The Casio WSD-F10 gives the impression that it is a smartwatch that is “always on,” always working, always displaying the time. If a smartwatch will be any good at being reduced to its bare bones, it should at least tell the time and continue to do so. The WSD-F10 lets you keep the time on your wrist when you can’t do anything else. It is a smartwatch that still looks sexy, even when your battery life is at 10%. The same can’t be said for nearly 99% of all current smartwatches.
Conclusion
A number of smartwatch manufacturers want to create a smartwatch that looks like an analog watch.
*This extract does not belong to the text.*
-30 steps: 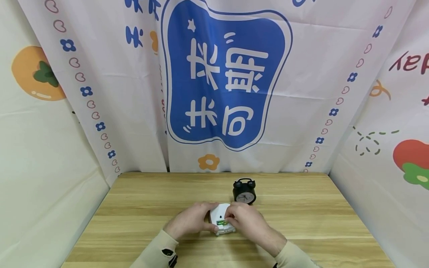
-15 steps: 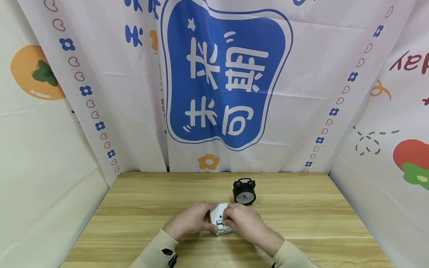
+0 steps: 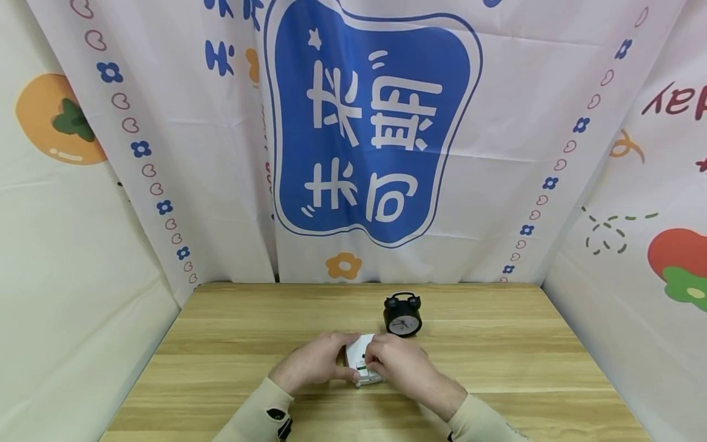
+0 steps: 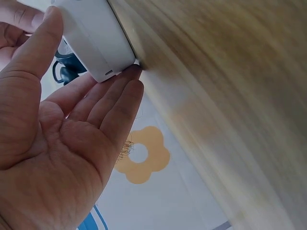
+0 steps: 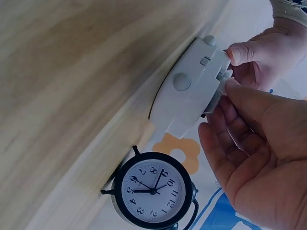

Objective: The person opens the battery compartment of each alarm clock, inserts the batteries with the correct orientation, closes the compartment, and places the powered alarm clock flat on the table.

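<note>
A white plastic device point(image 3: 356, 352) with a rounded casing lies on the table, its battery compartment facing up. A sliver of a green battery point(image 3: 361, 368) shows in that compartment. My left hand point(image 3: 322, 363) holds the casing by its left side; in the left wrist view the thumb lies on top and the fingers point(image 4: 110, 103) lie along the side. My right hand point(image 3: 400, 363) is over the compartment. In the right wrist view its thumb and fingers pinch a small, pale, partly see-through battery cover point(image 5: 217, 98) at the device's upper face. Those fingers hide part of the cover.
A black twin-bell alarm clock point(image 3: 403, 319) stands just behind the right hand, close to the device. The wooden table point(image 3: 248, 319) ends at a printed cloth point(image 3: 221, 184) at the back, and cloth also hangs at both sides.
My right hand has shifted slightly left over the compartment, and less of the green battery shows. The left hand and the white device stay in place.
</note>
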A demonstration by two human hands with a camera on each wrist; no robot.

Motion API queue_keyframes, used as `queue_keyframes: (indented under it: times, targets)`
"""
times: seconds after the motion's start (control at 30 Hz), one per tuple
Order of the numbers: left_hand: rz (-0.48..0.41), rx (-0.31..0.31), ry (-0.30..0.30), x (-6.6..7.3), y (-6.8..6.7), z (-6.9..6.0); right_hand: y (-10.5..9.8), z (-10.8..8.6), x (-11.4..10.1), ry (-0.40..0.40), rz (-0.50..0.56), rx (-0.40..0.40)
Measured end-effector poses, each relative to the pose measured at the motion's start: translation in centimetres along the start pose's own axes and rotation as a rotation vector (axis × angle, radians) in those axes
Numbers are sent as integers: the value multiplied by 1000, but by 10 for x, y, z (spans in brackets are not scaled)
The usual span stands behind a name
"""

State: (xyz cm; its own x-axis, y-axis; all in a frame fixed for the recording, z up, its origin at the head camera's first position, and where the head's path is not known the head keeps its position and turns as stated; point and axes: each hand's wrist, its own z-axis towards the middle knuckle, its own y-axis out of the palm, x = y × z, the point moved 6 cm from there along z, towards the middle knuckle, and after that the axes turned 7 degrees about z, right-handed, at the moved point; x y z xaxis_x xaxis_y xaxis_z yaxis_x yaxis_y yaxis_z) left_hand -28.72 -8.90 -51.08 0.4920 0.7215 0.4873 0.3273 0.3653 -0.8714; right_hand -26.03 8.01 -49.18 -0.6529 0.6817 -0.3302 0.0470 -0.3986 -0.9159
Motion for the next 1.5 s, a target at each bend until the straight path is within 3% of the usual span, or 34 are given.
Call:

Casio still maintains its digital roots with a digital time display, but the company has placed some serious thought into how to make its smartwatch as much of a “regular watch” as possible without removing the smart features and apologizing for it.
The result of all its hard work is that Casio customers and nostalgic fans get to have that sense of completeness with the WSD-F10: it’s a smartwatch when you need it to be, and a digital watch when all else fails. The WSD-F10 doesn’t just become another dead, mobile device that doesn’t do anything – which makes it a serious contender in the smartwatch market. Casio’s Smart Outdoor Watch is the first smartwatch that will make manufacturers take the concept of the “old analog/digital regular watch” and apply it across the board to more than just the smartwatch form.